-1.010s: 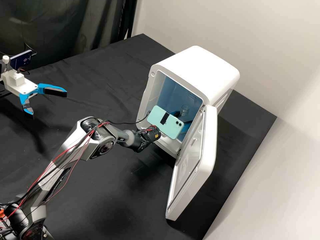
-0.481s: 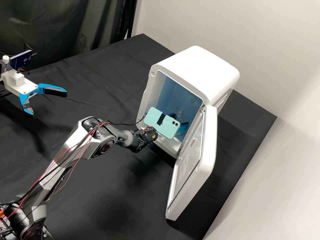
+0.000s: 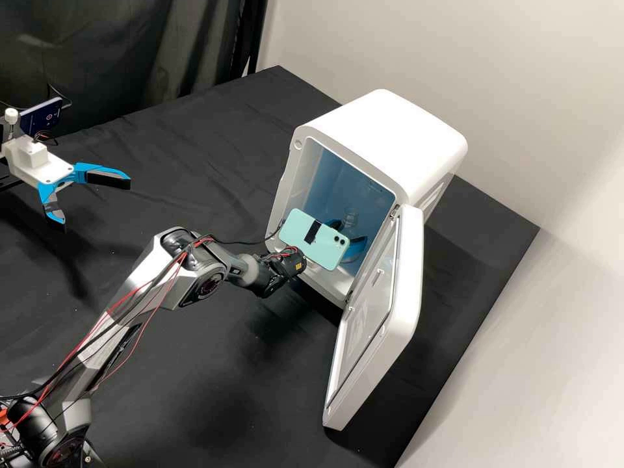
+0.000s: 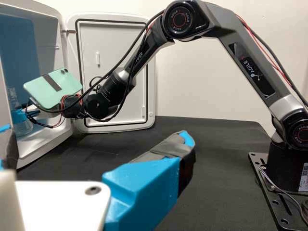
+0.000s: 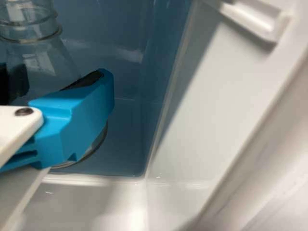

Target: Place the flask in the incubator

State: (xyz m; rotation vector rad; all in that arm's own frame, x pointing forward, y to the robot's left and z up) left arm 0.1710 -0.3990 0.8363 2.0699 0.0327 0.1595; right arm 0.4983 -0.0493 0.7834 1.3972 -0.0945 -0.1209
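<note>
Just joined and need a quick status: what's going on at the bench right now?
The right arm is reaching into the incubator, whose door hangs wide open. The right tool is closed on the flask, which sits upright and low in the blue chamber. Its base is at or just above the floor, so it is placed or nearly placed but not released. The left tool hovers open over the far side of the bench, holding nothing.
</note>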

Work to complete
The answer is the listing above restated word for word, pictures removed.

Output below
-1.010s: 
-0.481s: 
+0.000s: 
+0.000s: 
+0.000s: 

Target: Place the flask in the incubator

State: (xyz m; rotation vector rad; all in that arm's own frame, x pointing forward, y to the robot's left and z up) left arm 0.1710 -0.3990 0.8363 2.0699 0.0327 0.1595; right arm 0.4983 -0.0493 0.7834 1.3972 -0.0945 -0.1209
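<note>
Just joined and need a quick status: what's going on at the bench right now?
The right arm is reaching into the incubator, whose door hangs wide open. The right tool is closed on the flask, which sits upright and low in the blue chamber. Its base is at or just above the floor, so it is placed or nearly placed but not released. The left tool hovers open over the far side of the bench, holding nothing.
</note>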

The exercise was answered in full.